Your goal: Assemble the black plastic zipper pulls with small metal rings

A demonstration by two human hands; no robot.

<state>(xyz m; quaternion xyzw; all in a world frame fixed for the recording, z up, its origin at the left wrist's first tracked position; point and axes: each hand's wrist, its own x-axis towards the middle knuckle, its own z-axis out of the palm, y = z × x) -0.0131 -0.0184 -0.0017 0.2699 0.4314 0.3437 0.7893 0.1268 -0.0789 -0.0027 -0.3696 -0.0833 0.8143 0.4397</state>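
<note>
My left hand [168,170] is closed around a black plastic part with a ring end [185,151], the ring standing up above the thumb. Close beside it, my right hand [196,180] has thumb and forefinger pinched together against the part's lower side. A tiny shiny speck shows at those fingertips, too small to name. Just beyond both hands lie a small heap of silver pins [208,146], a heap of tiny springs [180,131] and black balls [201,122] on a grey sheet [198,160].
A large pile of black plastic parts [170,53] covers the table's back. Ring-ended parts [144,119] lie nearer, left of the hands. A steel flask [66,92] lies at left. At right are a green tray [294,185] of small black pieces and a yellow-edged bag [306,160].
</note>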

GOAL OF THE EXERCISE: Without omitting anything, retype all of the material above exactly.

ANSWER SPACE:
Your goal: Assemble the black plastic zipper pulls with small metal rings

A demonstration by two human hands; no robot.

<state>(xyz m; quaternion xyzw; all in a world frame fixed for the recording, z up, its origin at the left wrist's first tracked position; point and axes: each hand's wrist, its own x-axis towards the middle knuckle, its own z-axis out of the palm, y = z × x) -0.0131 -0.0184 -0.0017 0.2699 0.4314 0.3437 0.7893 0.1268 -0.0789 -0.0027 -0.3696 -0.0833 0.8143 0.4397</state>
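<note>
My left hand [168,170] is closed around a black plastic part with a ring end [185,151], the ring standing up above the thumb. Close beside it, my right hand [196,180] has thumb and forefinger pinched together against the part's lower side. A tiny shiny speck shows at those fingertips, too small to name. Just beyond both hands lie a small heap of silver pins [208,146], a heap of tiny springs [180,131] and black balls [201,122] on a grey sheet [198,160].
A large pile of black plastic parts [170,53] covers the table's back. Ring-ended parts [144,119] lie nearer, left of the hands. A steel flask [66,92] lies at left. At right are a green tray [294,185] of small black pieces and a yellow-edged bag [306,160].
</note>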

The answer is complete, and the exercise is done.